START ENTRIES PROVIDED

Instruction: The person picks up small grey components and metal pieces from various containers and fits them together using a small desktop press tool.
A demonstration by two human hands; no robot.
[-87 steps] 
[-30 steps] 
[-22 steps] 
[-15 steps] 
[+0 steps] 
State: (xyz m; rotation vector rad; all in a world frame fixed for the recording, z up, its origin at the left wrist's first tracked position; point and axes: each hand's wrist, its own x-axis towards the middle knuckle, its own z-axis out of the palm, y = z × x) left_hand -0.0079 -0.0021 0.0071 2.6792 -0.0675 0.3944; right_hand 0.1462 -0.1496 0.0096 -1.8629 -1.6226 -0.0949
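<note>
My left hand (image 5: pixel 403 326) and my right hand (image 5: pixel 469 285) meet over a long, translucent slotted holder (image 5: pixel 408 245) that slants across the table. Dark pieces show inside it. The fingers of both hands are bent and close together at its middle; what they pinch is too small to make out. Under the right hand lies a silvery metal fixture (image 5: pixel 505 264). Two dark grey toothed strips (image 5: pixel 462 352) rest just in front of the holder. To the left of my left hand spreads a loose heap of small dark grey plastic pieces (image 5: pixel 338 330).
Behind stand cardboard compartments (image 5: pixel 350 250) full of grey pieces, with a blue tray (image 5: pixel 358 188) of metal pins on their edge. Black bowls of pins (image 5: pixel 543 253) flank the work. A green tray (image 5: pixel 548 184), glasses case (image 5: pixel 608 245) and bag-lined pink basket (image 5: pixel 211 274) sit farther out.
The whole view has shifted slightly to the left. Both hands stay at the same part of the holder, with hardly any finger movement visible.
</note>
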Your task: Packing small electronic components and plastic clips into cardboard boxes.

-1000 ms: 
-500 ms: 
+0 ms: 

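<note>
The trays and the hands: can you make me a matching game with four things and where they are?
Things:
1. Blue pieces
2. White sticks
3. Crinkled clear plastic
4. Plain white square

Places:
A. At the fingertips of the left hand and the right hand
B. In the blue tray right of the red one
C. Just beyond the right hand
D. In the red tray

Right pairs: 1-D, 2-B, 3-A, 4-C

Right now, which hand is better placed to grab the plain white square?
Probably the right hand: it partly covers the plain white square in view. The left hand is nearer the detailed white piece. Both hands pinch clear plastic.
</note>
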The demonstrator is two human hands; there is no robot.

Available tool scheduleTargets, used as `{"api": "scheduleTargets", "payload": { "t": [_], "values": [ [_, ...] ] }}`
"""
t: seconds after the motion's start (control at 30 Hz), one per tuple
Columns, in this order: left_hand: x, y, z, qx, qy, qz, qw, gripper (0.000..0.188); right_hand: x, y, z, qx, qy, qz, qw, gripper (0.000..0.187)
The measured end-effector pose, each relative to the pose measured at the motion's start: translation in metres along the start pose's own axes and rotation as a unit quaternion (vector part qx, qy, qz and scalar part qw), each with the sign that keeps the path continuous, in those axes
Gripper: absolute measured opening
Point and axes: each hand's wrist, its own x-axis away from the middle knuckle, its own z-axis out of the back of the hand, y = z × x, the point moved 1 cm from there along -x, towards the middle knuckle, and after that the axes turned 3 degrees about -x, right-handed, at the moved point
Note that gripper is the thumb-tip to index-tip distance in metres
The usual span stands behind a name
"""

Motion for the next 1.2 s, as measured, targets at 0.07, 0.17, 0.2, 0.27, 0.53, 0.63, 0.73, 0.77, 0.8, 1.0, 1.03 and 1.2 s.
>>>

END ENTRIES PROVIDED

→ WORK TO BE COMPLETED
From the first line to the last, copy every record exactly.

→ RESPONSE BELOW
Instruction: The person picks up small grey components and metal pieces from various containers and fits them together using a small desktop press tool.
A demonstration by two human hands; no robot.
[-87 steps] 
[-30 steps] 
[-22 steps] 
[-15 steps] 
[+0 steps] 
State: (xyz m; rotation vector rad; all in a world frame fixed for the recording, z up, its origin at the left wrist's first tracked position; point and axes: each hand's wrist, its own x-axis towards the middle knuckle, its own z-axis out of the palm, y = z × x) left_hand -0.0079 -0.0021 0.0071 2.6792 -0.0675 0.3944; right_hand 0.1462 -0.1496 0.0096 -1.8629 -1.6226 -0.0949
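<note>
My left hand (image 5: pixel 403 326) and my right hand (image 5: pixel 469 285) meet over a long, translucent slotted holder (image 5: pixel 408 245) that slants across the table. Dark pieces show inside it. The fingers of both hands are bent and close together at its middle; what they pinch is too small to make out. Under the right hand lies a silvery metal fixture (image 5: pixel 505 264). Two dark grey toothed strips (image 5: pixel 462 352) rest just in front of the holder. To the left of my left hand spreads a loose heap of small dark grey plastic pieces (image 5: pixel 338 330).
Behind stand cardboard compartments (image 5: pixel 350 250) full of grey pieces, with a blue tray (image 5: pixel 358 188) of metal pins on their edge. Black bowls of pins (image 5: pixel 543 253) flank the work. A green tray (image 5: pixel 548 184), glasses case (image 5: pixel 608 245) and bag-lined pink basket (image 5: pixel 211 274) sit farther out.
The whole view has shifted slightly to the left. Both hands stay at the same part of the holder, with hardly any finger movement visible.
</note>
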Your task: Packing small electronic components and plastic clips into cardboard boxes.

-1000 ms: 
-500 ms: 
+0 ms: 

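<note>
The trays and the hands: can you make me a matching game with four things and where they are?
Things:
1. Blue pieces
2. White sticks
3. Crinkled clear plastic
4. Plain white square

Places:
A. At the fingertips of the left hand and the right hand
B. In the blue tray right of the red one
C. Just beyond the right hand
D. In the red tray

Right pairs: 1-D, 2-B, 3-A, 4-C

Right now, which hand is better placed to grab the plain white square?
Probably the right hand: it partly covers the plain white square in view. The left hand is nearer the detailed white piece. Both hands pinch clear plastic.
</note>
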The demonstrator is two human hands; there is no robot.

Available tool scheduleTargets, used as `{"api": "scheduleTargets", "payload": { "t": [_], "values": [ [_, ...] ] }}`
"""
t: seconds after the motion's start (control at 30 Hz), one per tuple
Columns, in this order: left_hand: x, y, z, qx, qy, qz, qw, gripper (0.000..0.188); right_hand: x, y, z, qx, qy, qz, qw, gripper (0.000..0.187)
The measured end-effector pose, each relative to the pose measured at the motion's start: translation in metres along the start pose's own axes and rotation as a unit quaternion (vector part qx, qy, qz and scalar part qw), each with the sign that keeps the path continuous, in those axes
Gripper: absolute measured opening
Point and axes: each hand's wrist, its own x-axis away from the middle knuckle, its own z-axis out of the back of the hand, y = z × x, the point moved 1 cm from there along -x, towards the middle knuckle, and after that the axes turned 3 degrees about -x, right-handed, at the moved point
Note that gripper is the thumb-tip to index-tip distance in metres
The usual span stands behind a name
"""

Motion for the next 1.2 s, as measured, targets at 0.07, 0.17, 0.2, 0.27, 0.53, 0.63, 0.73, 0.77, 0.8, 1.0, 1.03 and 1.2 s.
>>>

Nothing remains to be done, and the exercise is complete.